# What cuts of beef/pork are best for making my own ground beef/pork?



## abefroman (Mar 12, 2005)

What cuts of beef/pork are best for making my own ground beef/pork?


----------



## ma facon (Dec 16, 2004)

What is the intended use of the ground beef/pork ?

Beef chuck or round and Pork shoulder.


----------



## shel (Dec 20, 2006)

I guess it depends on your preferences and what the final use might be. I used to get neck and tenderloin for burgers, and Alton Brown has a killer burger recipe/technique (Burger of the Gods) using 50/50 chuck and sirloin. A lot of people just use chuck.

Burger of the Gods Recipe

Shel


----------



## oldschool1982 (Jun 27, 2006)

Like Ma Facon, for beef I use the Round and Chuck although for pork I use Boston Butt. Also this is generally at home only. Most of the Health Departments in the areas I worked eliminated the ability for Restaurant properties to gind some of their own meats. So....With the beef, sometimes I'll save scraps from cutting/trimming steaks and freeze then add to the round depending on the scrap. When I use Chuck I do trim off a good portion of the excess fat. A general rule for this is that the cap and large clumps of tissue seperating fat are generally bad while the smaller amounts of marbeling fat is okay. This was the same method I used professionaly and when I had access to a burger tester and it was common place to grind meats in house.... It usually worked out to be 80/20 on average. Although Round is flavorful in and of itself, understand the fat gives allot of the flavor to the ground meat. So round, being rather lean, will need to have some fat added back into the mix. This is why I save the trimmings. 

Pork? I usually take the same approach as with the chuck only utilizing the Boston Butt. Lotsa flavor there but then again allot of fat too. 
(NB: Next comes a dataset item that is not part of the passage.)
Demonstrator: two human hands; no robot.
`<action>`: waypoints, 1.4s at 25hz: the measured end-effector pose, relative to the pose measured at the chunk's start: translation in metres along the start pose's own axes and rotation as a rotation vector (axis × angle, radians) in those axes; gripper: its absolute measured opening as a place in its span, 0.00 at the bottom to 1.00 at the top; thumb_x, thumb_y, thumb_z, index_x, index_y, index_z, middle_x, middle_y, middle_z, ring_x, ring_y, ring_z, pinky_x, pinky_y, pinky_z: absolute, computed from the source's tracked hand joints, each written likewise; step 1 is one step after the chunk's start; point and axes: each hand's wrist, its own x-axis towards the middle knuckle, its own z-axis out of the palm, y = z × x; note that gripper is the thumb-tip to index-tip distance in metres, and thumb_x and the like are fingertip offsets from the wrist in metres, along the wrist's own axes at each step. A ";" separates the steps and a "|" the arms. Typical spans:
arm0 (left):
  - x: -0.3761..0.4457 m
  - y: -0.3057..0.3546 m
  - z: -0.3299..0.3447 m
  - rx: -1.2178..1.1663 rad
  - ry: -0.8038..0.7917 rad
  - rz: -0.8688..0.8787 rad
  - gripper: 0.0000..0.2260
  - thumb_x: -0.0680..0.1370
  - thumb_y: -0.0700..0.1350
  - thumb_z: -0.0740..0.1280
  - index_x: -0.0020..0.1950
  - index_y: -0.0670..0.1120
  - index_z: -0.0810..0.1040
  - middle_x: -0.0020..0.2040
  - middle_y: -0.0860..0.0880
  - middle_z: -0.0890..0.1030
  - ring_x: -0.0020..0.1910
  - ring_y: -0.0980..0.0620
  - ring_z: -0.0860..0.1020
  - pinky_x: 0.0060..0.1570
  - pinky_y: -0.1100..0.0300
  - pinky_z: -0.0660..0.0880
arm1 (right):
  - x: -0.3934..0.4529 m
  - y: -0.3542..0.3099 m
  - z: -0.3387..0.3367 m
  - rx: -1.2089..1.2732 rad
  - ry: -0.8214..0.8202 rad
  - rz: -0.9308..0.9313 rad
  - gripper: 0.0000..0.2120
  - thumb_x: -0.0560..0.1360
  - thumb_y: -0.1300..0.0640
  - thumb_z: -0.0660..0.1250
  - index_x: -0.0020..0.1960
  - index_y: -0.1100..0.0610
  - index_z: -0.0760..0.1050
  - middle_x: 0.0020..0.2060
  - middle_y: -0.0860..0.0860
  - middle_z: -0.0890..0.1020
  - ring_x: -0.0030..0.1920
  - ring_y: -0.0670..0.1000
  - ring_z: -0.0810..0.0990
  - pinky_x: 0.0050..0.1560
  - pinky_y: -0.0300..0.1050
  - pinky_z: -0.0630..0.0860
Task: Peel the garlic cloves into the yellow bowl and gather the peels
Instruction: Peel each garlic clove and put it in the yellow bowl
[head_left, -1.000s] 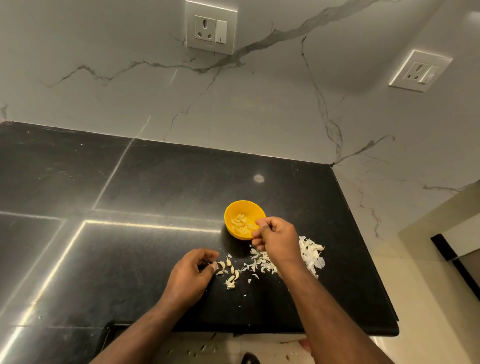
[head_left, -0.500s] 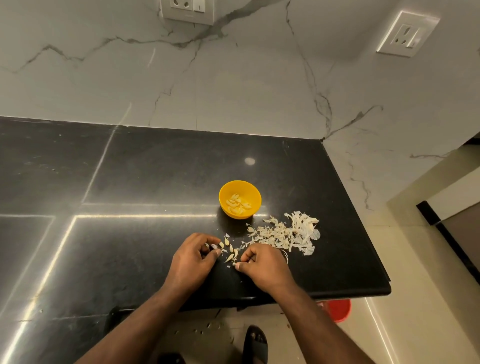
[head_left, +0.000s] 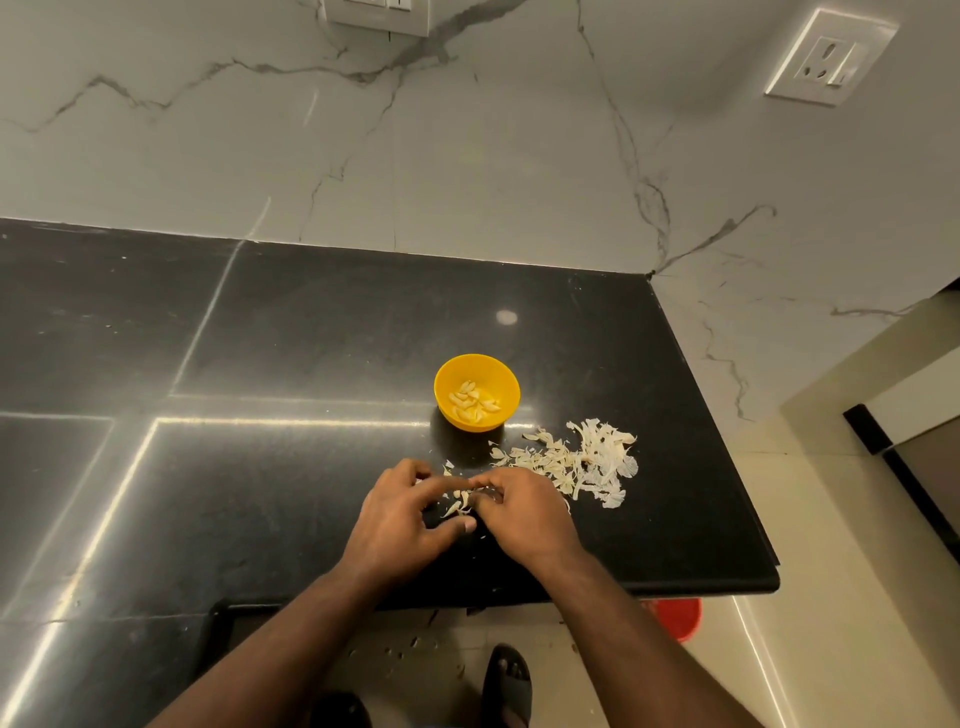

When grinding either I always use the coarse plate but pass the meat thru twice. This does a good job breaking down the fat into something that will cook out well but leaves the meat with more of a chopped steak kinda texture.


----------



## deltadoc (Aug 15, 2004)

Wait a minute! I watched Ferris Bueller's Day Off~ Abe Froman, the sausage King of Chicago? Asking a question like that? 

doc


----------